Therefore, we can determine that \(20x^6 - 59x^3y^2 + 42y^4\) fully factored is \(\boldsymbol{(4x^3 - 7y^2)(5x^3 - 6y^2)}\).

The height, \(h\), in metres, of a baseball above the ground relative to the horizontal distance, \(d\), in metres, from the batter is given by \(h = -0.005d^2 + 0.49d + 1\)

  1. Write the right side of the equation in factored form
  2. At what horizontal distance from the batter will the baseball hit the ground if its not caught by an outfielder?

i. First, we can start factoring the expression by factoring out -0.005

\(h = -0.005(d^2 - 98d - 200)\)

Now, we can identify \(a = 1\), \(b = -98\) and \(c = -200\). As a result, we need to determine \(2\) integer values whose product is \((1)(-200) = -200\) and sum is \(-98\).

We can create a table to go through all possible combinations:

r Value 1 -1 2 -2 4 -4 5 -5 8 -8 10 -10
s value -200 200 -100 100 -50 50 -40 40 -25 25 -20 20
Sum -199 199 -98 98 -46 46 -35 35 -17 17 -10 10
Product -200 -200 -200 -200 -200 -200 -200 -200 -200 -200 -200 -200

Using the table, we can identify the \(2\) integer values as \(2\) and \(-100\).

We can rewrite the expression as such to fully factor:

\(h = -0.005(d^2 + 2d - 100d - 200)\)

\(h = -0.005((d^2 + 2d) + (-100d - 200))\)

\(h = -0.005(d(d + 2) -100(d + 2))\)

\(h = -0.005((d + 2)(d - 100))\)

Therefore, we can determine that \(h = -0.005d^2 + 0.49d + 1\) fully factored is \(\boldsymbol{h = -0.005((d + 2)(d - 100))}\).

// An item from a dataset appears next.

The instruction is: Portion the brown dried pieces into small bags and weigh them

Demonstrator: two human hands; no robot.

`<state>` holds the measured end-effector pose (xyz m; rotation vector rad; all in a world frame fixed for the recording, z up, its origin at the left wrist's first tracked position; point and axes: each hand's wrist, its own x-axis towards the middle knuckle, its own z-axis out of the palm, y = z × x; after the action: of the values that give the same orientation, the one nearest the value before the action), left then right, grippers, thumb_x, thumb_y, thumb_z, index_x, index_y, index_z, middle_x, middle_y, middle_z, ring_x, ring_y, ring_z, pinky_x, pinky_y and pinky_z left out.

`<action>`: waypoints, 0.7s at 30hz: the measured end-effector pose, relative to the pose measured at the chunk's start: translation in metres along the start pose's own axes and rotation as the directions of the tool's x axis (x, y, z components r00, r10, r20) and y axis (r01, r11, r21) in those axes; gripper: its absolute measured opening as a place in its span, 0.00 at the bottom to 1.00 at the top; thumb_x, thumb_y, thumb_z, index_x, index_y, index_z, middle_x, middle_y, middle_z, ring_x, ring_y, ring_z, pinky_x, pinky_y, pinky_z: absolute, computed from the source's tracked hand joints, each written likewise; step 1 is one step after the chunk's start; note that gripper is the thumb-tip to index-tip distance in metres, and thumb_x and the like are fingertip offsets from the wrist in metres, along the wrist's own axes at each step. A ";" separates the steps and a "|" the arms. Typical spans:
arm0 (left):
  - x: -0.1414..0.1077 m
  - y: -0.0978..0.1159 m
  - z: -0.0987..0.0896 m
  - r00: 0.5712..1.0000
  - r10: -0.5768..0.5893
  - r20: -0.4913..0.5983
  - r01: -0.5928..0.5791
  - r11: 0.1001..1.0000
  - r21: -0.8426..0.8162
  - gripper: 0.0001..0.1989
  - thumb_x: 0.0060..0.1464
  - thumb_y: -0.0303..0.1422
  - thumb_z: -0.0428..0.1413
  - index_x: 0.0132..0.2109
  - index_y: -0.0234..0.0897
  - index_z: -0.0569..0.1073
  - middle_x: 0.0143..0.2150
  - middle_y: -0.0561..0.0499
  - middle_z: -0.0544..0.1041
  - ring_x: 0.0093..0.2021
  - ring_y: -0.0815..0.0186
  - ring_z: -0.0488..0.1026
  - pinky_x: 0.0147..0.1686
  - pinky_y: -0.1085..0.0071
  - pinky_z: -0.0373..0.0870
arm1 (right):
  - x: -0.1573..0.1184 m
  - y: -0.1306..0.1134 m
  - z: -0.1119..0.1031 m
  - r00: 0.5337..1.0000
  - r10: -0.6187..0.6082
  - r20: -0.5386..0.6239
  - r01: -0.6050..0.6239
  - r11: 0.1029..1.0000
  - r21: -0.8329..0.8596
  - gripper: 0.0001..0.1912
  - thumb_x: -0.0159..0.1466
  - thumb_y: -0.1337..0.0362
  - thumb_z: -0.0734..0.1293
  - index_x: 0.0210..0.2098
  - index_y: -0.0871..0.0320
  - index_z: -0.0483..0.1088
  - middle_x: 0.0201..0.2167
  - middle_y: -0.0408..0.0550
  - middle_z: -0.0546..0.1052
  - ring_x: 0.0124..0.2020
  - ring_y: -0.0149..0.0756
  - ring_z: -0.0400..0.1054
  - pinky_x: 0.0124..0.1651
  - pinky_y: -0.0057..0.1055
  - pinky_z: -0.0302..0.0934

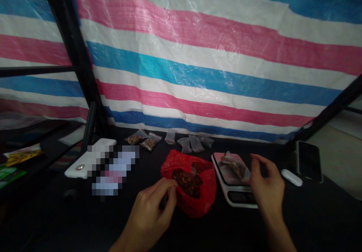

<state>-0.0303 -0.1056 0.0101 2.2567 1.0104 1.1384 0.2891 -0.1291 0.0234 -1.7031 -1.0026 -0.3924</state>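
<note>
A red plastic bag (pixel 207 197), its mouth spread, holds dark brown dried bits (pixel 186 182). My left hand (pixel 154 206) is closed at its left rim, thumb and forefinger pinching the edge. To the right lies a white kitchen scale (pixel 224 195) with a dark display. On its plate rests a small clear zip bag (pixel 233 165) with brownish contents. My right hand (pixel 267 178) is beside the scale's right edge, fingers apart and nothing visible between them. It partly covers the scale, and I cannot tell whether it touches the small bag.
Two filled zip bags (pixel 151 141) lie at the back, beside several unfilled ones (pixel 195 142). A white device (pixel 106 146) and a blurred-out object (pixel 115 171) are on the left. At right are a white earbud case (pixel 292 177) and a phone (pixel 309 161). Striped sheeting (pixel 198 56) hangs behind.
</note>
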 end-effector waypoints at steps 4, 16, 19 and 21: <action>0.000 0.000 -0.001 1.000 0.001 -0.003 -0.001 1.000 0.004 0.11 0.66 0.29 0.48 0.40 0.41 0.75 0.31 0.54 0.77 0.29 0.70 0.76 0.31 0.78 0.71 | 0.001 -0.001 0.000 1.000 -0.002 -0.008 0.002 1.000 -0.015 0.17 0.64 0.55 0.62 0.41 0.59 0.77 0.41 0.58 0.80 0.46 0.51 0.73 0.55 0.49 0.64; 0.000 0.000 -0.002 0.999 0.016 -0.030 -0.016 1.000 -0.007 0.10 0.66 0.29 0.49 0.41 0.41 0.75 0.31 0.54 0.78 0.27 0.71 0.75 0.29 0.78 0.70 | 0.000 -0.002 0.002 0.998 -0.047 0.048 0.050 0.997 -0.061 0.18 0.62 0.52 0.62 0.39 0.56 0.77 0.41 0.57 0.81 0.45 0.53 0.74 0.55 0.50 0.62; -0.001 0.000 -0.002 1.000 0.011 -0.015 -0.011 1.000 -0.006 0.11 0.66 0.29 0.48 0.41 0.40 0.75 0.31 0.54 0.77 0.27 0.71 0.75 0.29 0.78 0.70 | 0.000 -0.001 0.003 0.996 -0.032 0.083 0.039 0.995 -0.093 0.21 0.61 0.50 0.61 0.40 0.57 0.78 0.43 0.58 0.81 0.47 0.56 0.73 0.56 0.54 0.59; -0.001 -0.001 -0.002 1.000 0.008 -0.014 -0.008 1.000 -0.004 0.10 0.67 0.29 0.48 0.41 0.40 0.75 0.31 0.54 0.77 0.27 0.71 0.75 0.29 0.78 0.70 | 0.000 0.000 0.004 0.993 -0.026 0.117 0.040 0.993 -0.115 0.23 0.61 0.48 0.61 0.42 0.57 0.78 0.44 0.58 0.81 0.48 0.57 0.73 0.58 0.56 0.56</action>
<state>-0.0324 -0.1058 0.0104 2.2550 1.0044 1.1608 0.2883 -0.1256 0.0222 -1.8335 -1.1118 -0.3842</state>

ii. Using the factored expression, we can determine that the factors (or zeroes) are \(-2\) and \(100\).

As distance cannot be negative, we can determine that the baseball will reach a horizontal distance of \(\boldsymbol{100\;[\text{m}]}\) if it isn't caught by an outfielder.

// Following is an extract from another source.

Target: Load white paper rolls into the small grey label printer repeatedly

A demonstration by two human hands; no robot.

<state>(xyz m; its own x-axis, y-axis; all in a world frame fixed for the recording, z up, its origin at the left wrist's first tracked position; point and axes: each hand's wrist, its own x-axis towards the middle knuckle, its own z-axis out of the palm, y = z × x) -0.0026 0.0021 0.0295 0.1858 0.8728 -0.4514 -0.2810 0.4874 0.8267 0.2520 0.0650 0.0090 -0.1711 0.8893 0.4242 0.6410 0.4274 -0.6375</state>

This can be illustrated by sketching a graph:

Graph representing the height, in meters, of a baseball above the ground relative to its horizontal distance, in meters, from the batter.

The area of a rectangular parking lot is represented by the expression \(6x^2 - 19x - 7\)

  1. Factor the expressions for length and width
  2. If \(x\) represents \(15\;[\text{m}]\), what are the length and width of the parking lot?

i. First, we can identify \(a = 6\), \(b = -19\), and \(c = -7\).

Next, we need to determine 2 integer values whose product is \((6)(-7) = -42\) and sum is \(-19\).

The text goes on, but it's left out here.